A: There are several common areas usually selected for testing, including external networks, internal networks, web applications, wireless networks, and employee security awareness (through social engineering). These are generally performed as part of a single comprehensive penetration test, but each one varies in the approach needed for the test.
External network: focuses on the technology that externally faces the Internet. This may include the company website, external network servers, and more. The test begins by looking for potential targets. This can include responding networks, hosts, or services that could be used to gain entry to a secured network. Even if a web application is identified as vulnerable, the security consultant asks for permission to go deeper, checking for exposed services and their relationships. The goal is to check for vulnerabilities that can be used to gain entry to the internal network.
Internal network: these are very similar to external pentests but oriented to the internal network attack vectors rather than the external. An internal pentest is done on the internal network, found behind the perimeter firewalls. The approach is similar to external penetration tests but is conducted remotely, over a jump box. Onsite testing allows the penetration tester to target internal targets such as file servers, individual user workstations, domain controllers, internal application servers, databases, and other connected devices.
Web / API / Mobile applications: these tests are more in-depth and review over 100 specific areas within each web / mobile application. Testing usually starts with information gathering and then goes on to test the following areas:
- Configuration and deployment management
- Identity management
- Session management
- Data validation
- Error handling
- Cryptography strength
- Business logic
- Client-side security
- Reverse engineering
- And other development language-specific tests as needed
Testing offers a comprehensive look at the company's web / mobile applications, intending to identify and evaluate technical vulnerabilities. Testing is usually set up in advance and is authorized by the company. Any credential/packages needed are provided to the security consultant to review perspectives as an unauthorized user and identify various risks that may affect the scoped application security.
Remote social engineering: this type of test is conducted to assess employee security awareness and incident response. It's performed under controlled conditions and uses an intentionally crafted fake malicious website and email campaigns to target employees, or can even test phone contact and other customized attack scenarios. This test is most often conducted after security awareness training or education to check the training effectiveness.
Remediation verification: is used to test vulnerabilities that were previously found and fixed. The test is used to confirm that corrective steps were implemented and are effective.
Q: What qualifications should the penetration testing team have?

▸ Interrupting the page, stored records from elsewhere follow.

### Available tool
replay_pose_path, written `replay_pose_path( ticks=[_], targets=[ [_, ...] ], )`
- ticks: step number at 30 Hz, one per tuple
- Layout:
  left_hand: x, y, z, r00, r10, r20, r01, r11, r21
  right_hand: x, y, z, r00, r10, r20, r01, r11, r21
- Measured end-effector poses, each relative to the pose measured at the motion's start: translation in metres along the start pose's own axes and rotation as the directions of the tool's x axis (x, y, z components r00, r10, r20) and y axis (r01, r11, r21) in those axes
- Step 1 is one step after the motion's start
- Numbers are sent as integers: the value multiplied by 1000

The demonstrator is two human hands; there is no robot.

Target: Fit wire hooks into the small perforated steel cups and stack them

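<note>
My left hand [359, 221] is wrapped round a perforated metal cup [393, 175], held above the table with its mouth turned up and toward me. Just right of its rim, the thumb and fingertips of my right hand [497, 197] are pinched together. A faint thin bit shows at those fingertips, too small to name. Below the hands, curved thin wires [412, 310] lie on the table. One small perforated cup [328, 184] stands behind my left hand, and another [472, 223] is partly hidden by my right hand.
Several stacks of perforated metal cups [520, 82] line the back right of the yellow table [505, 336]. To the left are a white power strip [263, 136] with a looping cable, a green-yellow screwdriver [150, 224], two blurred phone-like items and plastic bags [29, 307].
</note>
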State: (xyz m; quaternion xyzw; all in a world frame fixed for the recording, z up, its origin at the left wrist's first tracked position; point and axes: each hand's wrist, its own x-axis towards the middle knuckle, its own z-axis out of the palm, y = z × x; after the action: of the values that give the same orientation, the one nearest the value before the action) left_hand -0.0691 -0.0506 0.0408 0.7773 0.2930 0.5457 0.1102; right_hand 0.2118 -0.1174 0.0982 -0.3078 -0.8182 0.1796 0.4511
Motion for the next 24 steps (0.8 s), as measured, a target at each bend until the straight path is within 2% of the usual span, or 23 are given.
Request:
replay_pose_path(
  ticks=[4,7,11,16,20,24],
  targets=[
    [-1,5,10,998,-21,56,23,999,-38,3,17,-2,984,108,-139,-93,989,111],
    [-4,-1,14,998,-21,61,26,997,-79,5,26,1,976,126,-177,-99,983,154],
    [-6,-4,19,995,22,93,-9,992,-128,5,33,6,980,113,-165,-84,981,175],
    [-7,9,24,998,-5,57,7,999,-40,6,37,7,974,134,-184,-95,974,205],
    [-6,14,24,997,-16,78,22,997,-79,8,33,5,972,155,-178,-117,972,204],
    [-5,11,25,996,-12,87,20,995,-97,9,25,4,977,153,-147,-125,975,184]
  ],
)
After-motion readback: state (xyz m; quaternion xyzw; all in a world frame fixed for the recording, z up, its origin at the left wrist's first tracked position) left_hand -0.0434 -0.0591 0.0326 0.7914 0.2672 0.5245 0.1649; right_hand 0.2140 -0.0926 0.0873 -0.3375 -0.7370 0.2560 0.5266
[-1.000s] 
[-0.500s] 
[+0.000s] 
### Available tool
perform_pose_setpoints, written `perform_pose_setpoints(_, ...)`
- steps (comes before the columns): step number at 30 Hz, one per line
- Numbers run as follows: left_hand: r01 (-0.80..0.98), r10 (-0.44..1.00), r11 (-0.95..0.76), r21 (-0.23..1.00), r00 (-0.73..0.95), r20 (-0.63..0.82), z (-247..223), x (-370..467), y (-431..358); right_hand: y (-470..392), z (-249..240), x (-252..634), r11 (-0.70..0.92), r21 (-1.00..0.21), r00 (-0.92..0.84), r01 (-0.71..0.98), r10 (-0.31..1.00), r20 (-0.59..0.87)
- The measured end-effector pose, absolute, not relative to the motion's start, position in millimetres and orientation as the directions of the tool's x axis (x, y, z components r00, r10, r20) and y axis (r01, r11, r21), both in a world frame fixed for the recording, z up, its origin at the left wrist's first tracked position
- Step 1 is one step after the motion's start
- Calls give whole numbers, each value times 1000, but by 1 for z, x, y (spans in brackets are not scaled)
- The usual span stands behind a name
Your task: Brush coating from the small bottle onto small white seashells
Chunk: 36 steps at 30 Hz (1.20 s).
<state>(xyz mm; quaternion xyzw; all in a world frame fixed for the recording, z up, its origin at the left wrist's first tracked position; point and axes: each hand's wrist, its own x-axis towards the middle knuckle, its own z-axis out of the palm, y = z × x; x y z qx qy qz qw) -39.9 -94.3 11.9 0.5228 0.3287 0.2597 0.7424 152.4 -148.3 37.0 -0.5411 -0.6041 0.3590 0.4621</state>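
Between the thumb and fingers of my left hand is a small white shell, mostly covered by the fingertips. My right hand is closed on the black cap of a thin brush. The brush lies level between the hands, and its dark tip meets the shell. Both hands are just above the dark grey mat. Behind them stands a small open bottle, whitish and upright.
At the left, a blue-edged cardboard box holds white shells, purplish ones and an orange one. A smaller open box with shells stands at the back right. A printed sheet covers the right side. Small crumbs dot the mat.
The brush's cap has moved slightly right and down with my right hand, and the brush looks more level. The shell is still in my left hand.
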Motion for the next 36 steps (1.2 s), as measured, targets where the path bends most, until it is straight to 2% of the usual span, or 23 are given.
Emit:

A: You'll want to ensure the penetration test provider meets these standards:
- The team should include a dedicated project manager, skilled/experienced test team, resource coordinator(s), and a point of escalation.

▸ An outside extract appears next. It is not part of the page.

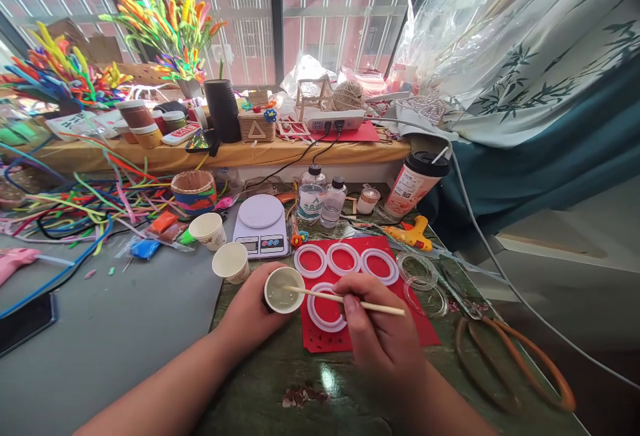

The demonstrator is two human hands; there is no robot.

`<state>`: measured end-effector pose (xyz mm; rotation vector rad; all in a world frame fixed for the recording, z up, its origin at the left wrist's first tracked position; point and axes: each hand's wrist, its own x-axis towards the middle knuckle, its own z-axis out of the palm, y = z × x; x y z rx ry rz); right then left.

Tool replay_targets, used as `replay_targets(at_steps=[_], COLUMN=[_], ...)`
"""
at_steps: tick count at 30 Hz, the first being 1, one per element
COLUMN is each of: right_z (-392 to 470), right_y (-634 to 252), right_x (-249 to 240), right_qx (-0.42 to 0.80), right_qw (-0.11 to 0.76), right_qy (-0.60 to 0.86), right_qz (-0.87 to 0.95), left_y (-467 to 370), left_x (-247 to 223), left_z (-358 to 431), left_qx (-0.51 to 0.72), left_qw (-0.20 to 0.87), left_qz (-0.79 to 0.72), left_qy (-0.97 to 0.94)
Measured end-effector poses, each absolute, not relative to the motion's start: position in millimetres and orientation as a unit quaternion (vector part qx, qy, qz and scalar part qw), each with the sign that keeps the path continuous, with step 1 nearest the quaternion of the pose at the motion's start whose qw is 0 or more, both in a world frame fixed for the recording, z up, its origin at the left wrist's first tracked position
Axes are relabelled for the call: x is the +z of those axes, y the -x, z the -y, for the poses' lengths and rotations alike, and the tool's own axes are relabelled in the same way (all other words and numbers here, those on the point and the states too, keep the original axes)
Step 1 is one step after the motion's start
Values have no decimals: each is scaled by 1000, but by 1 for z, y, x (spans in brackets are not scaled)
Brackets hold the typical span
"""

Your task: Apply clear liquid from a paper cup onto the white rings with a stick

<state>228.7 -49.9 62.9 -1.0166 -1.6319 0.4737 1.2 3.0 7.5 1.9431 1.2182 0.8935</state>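
Note:
My left hand [254, 303] is wrapped around a paper cup [271, 308] that holds a cloudy, pale liquid with small bubbles. Between the fingers of my right hand [377, 323] is a thin wooden stick [320, 295], its tip dipped in the liquid. Under and beyond my right hand, several white ring-shaped molds [343, 259] lie on a red sheet [315, 344], one of them partly covered by my fingers. Clear rings [417, 271] lie at the sheet's right edge. Two more paper cups [231, 263] stand just left of the held cup.
A kitchen scale [261, 223] and two clear bottles [311, 197] stand behind the cups. At right are a lidded drink cup [416, 184], a yellow glue gun [414, 233] and large scissors [530, 363]. Pipe cleaners [100, 199] clutter the left; a phone [27, 319] lies there too.

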Motion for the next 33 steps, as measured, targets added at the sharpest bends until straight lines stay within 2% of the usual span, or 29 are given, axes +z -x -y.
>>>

- The team should be comprised of individuals who have in-depth experience with multiple technologies, including:
a. Client platforms
b. Server infrastructures
c. Web application development
d. IP networking
- Each member of the team should have valid certifications that are relevant to their roles:
a. Offensive Certified Professional (OSCP)
b. eLearnSecurity (eWPT | eWPTX)
c. Any other Offensive Certification (OSWE | OSCE | OSEE) or equivalents.
d. eCouncil (c|EH)
If the penetration test is conducted to be compliant to meet regulatory requirements, then the team will need additional experience and/or certifications to ensure the methods used are appropriate, and the results are presented correctly. For instance, a pentest conducted to validate compliance with the Payment Card Industry Data Security Standard (PCI DSS) requirement 11.3 should be performed by a team with these certifications: PCI QSA and PCI PA-QSA. Some teams may also have additional technology certifications to demonstrate their knowledge and competence.

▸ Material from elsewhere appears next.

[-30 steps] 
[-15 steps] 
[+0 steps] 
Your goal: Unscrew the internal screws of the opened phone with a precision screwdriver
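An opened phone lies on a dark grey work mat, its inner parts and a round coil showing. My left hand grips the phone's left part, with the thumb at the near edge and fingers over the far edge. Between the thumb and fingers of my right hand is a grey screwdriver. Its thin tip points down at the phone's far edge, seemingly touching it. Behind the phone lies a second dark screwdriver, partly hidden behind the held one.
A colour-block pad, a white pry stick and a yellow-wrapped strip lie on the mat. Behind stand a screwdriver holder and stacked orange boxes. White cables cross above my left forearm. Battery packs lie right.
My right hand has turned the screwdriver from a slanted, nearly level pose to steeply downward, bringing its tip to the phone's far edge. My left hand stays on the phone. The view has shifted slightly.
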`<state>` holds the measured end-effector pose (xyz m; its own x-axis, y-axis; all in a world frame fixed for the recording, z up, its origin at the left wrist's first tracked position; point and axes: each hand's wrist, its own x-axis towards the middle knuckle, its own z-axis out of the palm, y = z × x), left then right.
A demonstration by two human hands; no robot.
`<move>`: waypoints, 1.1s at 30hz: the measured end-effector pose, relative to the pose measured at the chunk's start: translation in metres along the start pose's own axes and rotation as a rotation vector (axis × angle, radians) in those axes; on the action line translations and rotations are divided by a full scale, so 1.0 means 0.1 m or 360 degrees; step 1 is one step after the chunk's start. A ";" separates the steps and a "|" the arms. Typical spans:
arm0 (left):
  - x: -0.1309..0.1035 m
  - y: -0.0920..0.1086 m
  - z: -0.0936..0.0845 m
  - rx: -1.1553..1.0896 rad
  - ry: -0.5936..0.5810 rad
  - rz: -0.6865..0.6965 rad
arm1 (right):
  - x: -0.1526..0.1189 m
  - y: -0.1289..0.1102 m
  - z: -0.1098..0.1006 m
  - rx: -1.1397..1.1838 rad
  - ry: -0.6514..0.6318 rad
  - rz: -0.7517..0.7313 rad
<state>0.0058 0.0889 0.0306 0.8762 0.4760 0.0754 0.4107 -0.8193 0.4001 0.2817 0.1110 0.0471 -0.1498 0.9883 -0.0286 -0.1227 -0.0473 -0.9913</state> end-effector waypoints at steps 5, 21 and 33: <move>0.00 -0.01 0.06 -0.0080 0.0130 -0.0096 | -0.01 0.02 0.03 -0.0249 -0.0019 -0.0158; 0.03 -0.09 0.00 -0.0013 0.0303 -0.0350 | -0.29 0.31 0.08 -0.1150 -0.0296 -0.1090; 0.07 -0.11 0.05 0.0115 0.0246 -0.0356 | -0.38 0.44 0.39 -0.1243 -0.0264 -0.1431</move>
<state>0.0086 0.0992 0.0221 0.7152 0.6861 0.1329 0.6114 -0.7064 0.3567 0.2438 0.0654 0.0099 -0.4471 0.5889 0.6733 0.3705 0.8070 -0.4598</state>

Q: What documentation should I receive when the test is complete? How are the results documented?
A: When the pentest is complete, you should receive a report that details the test findings, recommendations, and supporting evidence. Besides, the report should also include the scope and boundaries of the testing and when the test was conducted. The report should contain detailed technical information, along with a summary for those who are non-technical. Your report should include the following:
- Detailed recommendations on how to remedy observed vulnerabilities
- Information on how the vulnerabilities may impact the business
- Specific instructions to fix vulnerabilities, including any instructional material that may be required
- Support evidence and examples
- Step-by-step and screen-by-screen walkthrough that shows exploits; this allows you to understand and reproduce each scenario.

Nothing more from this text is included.